■ Required action
From the data below, repeat exactly the lines from the line with "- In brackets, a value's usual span" to the line with "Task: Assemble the", both included.

[Records from a collection]
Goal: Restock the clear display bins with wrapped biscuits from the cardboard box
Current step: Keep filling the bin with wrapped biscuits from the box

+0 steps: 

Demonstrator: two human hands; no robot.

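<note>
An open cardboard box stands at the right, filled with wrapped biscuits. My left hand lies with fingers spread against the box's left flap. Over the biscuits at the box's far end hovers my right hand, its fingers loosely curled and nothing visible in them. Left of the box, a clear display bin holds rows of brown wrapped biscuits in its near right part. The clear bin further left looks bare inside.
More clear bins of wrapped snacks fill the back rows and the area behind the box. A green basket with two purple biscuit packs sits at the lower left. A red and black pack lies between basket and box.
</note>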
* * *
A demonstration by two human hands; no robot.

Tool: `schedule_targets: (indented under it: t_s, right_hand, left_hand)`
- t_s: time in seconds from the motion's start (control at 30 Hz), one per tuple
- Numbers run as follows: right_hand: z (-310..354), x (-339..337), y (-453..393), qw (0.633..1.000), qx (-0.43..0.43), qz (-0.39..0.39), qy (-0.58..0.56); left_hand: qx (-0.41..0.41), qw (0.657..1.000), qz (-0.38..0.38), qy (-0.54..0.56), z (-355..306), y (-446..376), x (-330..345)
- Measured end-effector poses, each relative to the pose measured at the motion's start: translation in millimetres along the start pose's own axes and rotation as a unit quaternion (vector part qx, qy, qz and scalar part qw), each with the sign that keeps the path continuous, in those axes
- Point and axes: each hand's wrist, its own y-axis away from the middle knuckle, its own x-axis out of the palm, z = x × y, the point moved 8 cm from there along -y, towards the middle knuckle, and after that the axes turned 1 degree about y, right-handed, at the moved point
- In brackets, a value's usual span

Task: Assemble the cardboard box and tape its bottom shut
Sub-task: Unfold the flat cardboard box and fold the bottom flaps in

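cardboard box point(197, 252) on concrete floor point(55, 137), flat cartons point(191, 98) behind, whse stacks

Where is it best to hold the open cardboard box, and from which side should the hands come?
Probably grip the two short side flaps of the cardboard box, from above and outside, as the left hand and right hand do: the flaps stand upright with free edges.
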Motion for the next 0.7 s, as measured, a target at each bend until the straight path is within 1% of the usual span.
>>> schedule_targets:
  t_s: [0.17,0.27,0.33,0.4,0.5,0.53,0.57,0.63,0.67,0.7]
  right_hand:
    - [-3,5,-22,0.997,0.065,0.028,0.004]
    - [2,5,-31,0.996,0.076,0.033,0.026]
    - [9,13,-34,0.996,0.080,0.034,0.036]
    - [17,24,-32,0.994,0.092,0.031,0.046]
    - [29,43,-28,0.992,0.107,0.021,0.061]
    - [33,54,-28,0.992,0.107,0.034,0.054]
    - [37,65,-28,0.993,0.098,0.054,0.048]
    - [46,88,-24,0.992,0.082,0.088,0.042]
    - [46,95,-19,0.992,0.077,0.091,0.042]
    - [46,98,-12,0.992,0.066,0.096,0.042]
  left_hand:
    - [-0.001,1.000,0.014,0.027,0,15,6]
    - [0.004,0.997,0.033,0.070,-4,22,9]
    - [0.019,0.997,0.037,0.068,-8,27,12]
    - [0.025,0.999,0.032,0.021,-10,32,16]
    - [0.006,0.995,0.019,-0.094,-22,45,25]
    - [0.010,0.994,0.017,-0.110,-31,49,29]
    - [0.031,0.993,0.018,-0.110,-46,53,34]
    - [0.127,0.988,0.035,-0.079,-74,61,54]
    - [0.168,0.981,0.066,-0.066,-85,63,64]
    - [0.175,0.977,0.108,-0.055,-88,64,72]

■ Your solution
- In brackets, a value's usual span

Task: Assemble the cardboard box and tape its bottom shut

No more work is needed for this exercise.